Menu

#607 Mds : tcp assert in MDS on cumulated unsent messages

4.5.0
fixed
None
enhancement
mds
-
4.5
minor
2015-07-14
2013-10-30
No

Using the OpenSAF test program "logtest" and the latest opensaf configured with MDS/TCP crashes the log server in the assert in mds_mdtm_queue_add_unsent_msg():

======================================================================================
++tcp_cb->mdtm_tcp_unsent_counter; / Increment the counter to keep a tab on number of messages /
if (tcp_cb->mdtm_tcp_unsent_counter <= DTM_INTRANODE_UNSENT_MSG) {
if (NULL == hdr && NULL == tail) {
tcp_cb->mds_mdtm_msg_unsent_hdr = tmp;
tcp_cb->mds_mdtm_msg_unsent_tail = tmp;
} else {
tail->next = tmp;
tcp_cb->mds_mdtm_msg_unsent_tail = tmp;

         /* Change the poll from POLLIN to POLLOUT */
         pfd[0].events = pfd[0].events | POLLOUT;
     }
 } else {
     syslog(LOG_ERR, " MDTM unsent message is more!=%d", DTM_INTRANODE_UNSENT_MSG);
     assert(0);
     return NCSCC_RC_FAILURE;
 }

======================================================================================

$ grep DTM_INTRANODE_UNSENT_MSG include/*
include/mds_dt_tcp_disc.h:#define DTM_INTRANODE_UNSENT_MSG 200

mds_mdtm_unsent_queue_add_send() is the only place mds_mdtm_queue_add_unsent_msg() is called.

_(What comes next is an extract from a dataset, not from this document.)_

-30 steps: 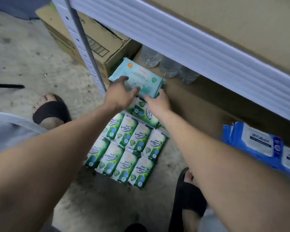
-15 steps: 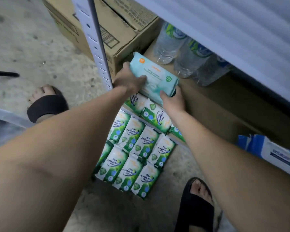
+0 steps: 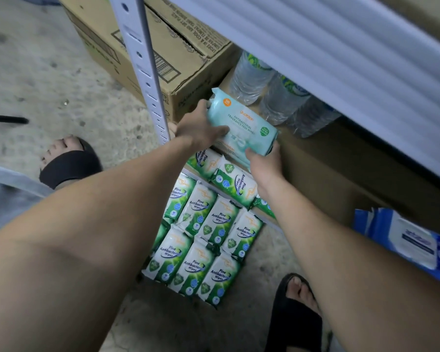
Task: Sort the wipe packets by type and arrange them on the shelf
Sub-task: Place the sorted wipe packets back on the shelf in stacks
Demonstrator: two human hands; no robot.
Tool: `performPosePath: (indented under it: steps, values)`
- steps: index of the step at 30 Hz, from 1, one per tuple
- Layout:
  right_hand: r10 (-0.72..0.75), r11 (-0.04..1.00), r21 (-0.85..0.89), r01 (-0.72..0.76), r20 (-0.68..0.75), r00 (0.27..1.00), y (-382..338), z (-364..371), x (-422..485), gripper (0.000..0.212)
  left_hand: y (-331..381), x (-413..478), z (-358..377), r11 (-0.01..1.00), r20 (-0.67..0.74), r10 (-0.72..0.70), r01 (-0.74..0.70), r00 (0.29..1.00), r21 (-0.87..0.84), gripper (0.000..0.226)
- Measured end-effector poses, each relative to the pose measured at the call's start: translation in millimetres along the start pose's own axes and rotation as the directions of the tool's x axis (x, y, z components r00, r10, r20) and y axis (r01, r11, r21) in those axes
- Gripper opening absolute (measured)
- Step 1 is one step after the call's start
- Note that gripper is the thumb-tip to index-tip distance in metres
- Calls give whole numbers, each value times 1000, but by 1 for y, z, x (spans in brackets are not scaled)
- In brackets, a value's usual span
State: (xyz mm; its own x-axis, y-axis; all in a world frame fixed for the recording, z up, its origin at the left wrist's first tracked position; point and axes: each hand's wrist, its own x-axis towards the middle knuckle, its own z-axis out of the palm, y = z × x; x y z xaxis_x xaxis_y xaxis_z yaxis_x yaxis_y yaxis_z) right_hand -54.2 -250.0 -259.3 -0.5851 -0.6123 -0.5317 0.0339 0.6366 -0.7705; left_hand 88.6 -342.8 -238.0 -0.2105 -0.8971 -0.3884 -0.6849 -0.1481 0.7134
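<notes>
The left grip (image 3: 198,128) curls over the 9 o'clock edge of the pale teal soft plastic wipe packet (image 3: 241,123), and the right grip (image 3: 264,163) clasps its 5 o'clock corner, over the brown shelf board (image 3: 328,158). It is best lowered flat and level; its long axis runs 11 to 5 o'clock, printed face up

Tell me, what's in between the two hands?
A teal wipe packet, seen in the head view. The left hand grips its left side and the right hand holds its lower end.
</notes>
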Motion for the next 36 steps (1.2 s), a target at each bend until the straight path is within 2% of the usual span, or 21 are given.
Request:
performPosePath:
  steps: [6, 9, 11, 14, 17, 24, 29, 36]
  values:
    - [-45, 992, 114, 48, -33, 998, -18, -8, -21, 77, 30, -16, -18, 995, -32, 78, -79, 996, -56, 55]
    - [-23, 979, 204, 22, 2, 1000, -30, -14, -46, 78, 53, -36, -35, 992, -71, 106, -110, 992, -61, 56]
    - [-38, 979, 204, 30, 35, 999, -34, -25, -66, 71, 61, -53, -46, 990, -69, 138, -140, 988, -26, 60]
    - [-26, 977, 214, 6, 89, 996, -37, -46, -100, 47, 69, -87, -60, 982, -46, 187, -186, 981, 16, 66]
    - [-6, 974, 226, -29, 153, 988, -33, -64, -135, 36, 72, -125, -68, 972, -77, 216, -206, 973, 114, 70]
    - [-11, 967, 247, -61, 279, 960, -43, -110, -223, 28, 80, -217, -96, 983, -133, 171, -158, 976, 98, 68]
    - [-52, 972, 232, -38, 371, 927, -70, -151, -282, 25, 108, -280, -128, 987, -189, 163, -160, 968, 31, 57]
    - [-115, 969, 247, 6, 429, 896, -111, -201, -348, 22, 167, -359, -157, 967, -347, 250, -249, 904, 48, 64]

mds_mdtm_unsent_queue_add_send() can return an error code, none of its callers check the return code! I guess it should return void then and abort internally.

Related

Tickets: #607

Discussion

  • A V Mahesh (AVM)

    • summary: Mds : tcp assert in MDS on cumulated unset messages --> Mds : tcp assert in MDS on cumulated unsent messages
     
  • Hans Feldt

    Hans Feldt - 2013-10-30

    I don't understand the purpose of the send queue. TCP socket have a send buffer. It's default size on my system is:
    $ cat /proc/sys/net/core/wmem_default
    229376

    So if a user wants more buffering it should be able to increase this value. The internal queue in MDS does not make sense. It just extens the already existing socket send buffer. I think we should get rid of the queue.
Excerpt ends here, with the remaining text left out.